The specific language of the jury instructions was haggled over at length last week by attorneys for both the defense and the prosecution, given the instructions’ inherent power in shaping how the jury comes to a verdict.

Trump is charged with 34 felony counts of falsifying business records in the first degree. Each of the counts corresponds to a different document, including invoices and checks reimbursing his former fixer, Michael Cohen, for a hush money payment to the porn actor Stormy Daniels.

“Under our law,” Merchan told the jury, “a person is guilty of falsifying business records in the first degree when, with intent to defraud that includes an intent to commit another crime or to aid or conceal the commission thereof, that person: makes or causes a false entry in the business records of an enterprise.”

To find Trump guilty on any count, the jurors must agree that he intentionally — with “conscious objective or purpose” — sought to defraud “any person or entity,” with the intent to “commit another crime or to aid or conceal the commission thereof.”

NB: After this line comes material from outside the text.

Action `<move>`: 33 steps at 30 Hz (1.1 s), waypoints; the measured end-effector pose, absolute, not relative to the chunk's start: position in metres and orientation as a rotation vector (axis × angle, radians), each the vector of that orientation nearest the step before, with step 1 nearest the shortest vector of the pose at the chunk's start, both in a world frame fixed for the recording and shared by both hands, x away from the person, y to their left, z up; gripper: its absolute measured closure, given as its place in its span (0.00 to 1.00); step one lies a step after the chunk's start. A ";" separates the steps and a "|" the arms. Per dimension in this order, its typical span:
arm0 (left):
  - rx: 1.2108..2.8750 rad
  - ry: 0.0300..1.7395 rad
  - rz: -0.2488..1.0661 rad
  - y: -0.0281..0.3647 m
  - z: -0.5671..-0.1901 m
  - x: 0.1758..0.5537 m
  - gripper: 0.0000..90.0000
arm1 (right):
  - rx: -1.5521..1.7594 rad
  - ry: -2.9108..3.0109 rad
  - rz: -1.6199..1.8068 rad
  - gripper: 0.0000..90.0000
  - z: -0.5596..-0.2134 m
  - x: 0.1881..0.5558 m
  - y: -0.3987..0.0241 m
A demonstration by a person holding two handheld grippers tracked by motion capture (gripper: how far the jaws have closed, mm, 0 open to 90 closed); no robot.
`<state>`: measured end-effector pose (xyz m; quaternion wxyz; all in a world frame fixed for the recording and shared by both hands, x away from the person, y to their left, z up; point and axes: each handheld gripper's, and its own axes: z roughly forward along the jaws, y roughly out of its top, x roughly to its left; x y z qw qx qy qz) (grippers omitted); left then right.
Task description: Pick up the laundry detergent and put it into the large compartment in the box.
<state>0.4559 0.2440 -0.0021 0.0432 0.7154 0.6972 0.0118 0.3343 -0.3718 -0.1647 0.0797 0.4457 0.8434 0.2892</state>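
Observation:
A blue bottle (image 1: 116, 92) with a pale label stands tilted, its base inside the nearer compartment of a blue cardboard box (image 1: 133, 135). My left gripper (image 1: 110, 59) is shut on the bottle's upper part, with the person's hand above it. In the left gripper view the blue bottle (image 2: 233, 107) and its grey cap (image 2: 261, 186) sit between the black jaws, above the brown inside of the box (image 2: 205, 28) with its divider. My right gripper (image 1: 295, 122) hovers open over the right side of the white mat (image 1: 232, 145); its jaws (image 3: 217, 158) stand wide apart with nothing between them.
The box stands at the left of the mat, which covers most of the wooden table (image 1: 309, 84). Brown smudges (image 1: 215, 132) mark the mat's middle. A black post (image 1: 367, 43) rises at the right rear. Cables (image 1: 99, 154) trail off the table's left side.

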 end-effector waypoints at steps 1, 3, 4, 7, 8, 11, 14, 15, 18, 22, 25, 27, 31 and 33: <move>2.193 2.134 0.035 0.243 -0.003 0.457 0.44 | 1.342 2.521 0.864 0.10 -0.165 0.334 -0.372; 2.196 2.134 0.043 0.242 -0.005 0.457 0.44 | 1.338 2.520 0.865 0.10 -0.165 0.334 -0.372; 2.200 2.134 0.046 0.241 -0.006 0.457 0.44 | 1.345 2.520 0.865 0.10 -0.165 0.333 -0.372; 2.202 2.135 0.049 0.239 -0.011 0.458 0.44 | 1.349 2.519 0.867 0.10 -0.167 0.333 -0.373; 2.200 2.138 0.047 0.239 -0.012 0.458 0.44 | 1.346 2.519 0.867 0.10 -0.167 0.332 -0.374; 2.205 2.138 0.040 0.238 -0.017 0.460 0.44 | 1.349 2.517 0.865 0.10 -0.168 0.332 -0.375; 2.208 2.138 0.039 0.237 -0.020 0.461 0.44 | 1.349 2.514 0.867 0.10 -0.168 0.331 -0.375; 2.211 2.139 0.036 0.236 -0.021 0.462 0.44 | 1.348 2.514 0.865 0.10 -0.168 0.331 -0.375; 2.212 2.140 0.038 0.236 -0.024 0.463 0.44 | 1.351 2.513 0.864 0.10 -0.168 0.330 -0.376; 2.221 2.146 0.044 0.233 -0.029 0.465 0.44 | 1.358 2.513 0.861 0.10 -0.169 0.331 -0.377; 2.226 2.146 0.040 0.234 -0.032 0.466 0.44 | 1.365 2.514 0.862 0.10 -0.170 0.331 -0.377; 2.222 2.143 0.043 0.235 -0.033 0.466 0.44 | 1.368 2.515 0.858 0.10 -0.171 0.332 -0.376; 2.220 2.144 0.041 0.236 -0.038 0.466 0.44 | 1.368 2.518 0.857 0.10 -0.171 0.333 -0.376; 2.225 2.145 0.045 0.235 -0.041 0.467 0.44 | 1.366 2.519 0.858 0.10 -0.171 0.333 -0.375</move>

So, they have to come to the conclusion that Trump falsified the records in furtherance of some other crime. That crime, according to prosecutors, is New York Election Law section 17-152, which prevents any “conspir[acy] to promote or prevent the election of any person to a public office by unlawful means.”

Throughout the trial, prosecutors emphasized how poorly Trump’s campaign was going in October 2016. The “Access Hollywood” tape had just been published, revealing crude comments he’d made about sexually assaulting women. The damage that video had already done to Trump’s campaign, prosecutors said, was what motivated Trump to stop Daniels from speaking publicly about their alleged 2006 sexual encounter.

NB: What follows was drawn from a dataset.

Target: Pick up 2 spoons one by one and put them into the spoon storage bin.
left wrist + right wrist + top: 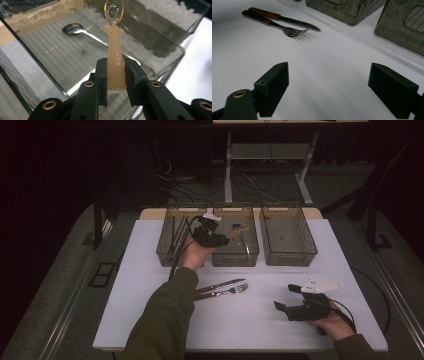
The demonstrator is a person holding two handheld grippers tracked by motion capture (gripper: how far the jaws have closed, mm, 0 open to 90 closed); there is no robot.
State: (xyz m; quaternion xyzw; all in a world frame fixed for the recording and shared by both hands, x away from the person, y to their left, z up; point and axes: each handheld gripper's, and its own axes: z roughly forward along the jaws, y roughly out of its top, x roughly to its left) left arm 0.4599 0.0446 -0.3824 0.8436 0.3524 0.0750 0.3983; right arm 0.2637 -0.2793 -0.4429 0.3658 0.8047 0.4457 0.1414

Trump’s defense attorneys claimed Trump knew nothing about the payment at the time it was made. Trump also has consistently denied having the affair. Prosecutors argued that the voting public had the right to hear Daniels’ story and make their own decisions about Trump’s fitness for office.

Did Trump falsify the records because he was engaged in a conspiracy to win the 2016 election? That’s what the jurors will need to agree on. But they won’t have to be unanimous on the exact details of the conspiracy — the “unlawful means.”

The prosecution has proposed three possibilities to choose from: that the conspiracy involved violations of the Federal Election Campaign Act; the falsification of other business records; or the violation of local tax laws.

For example, jurors might be persuaded to see the hush money reimbursement scheme as a campaign finance violation because it was more than $2,700 — the legal limit for an individual campaign donation in 2015 and 2016. Or they could decide that the shell company Cohen opened up to funnel money to Daniels spawned more falsified business documents. The rationale behind Trump’s actions is where individual jurors could disagree while still finding Trump guilty on all counts.

The rest of Merchan’s instructions were largely boilerplate. The judge told the jurors that Trump should be presumed innocent until proven guilty. He gave them tips on how to evaluate the trustworthiness of the evidence — suggesting they take into account a witness’ consistency and demeanor on the stand, for example.

“You bring to this process all of your varied experiences. In life, you frequently decide the truthfulness and accuracy of statements made to you by other people,” Merchan said. “The same factors used to make those decisions, should be used in this case when evaluating the testimony.”

With the jurors out for deliberations, it’s anyone’s guess how long it’ll be before they decide.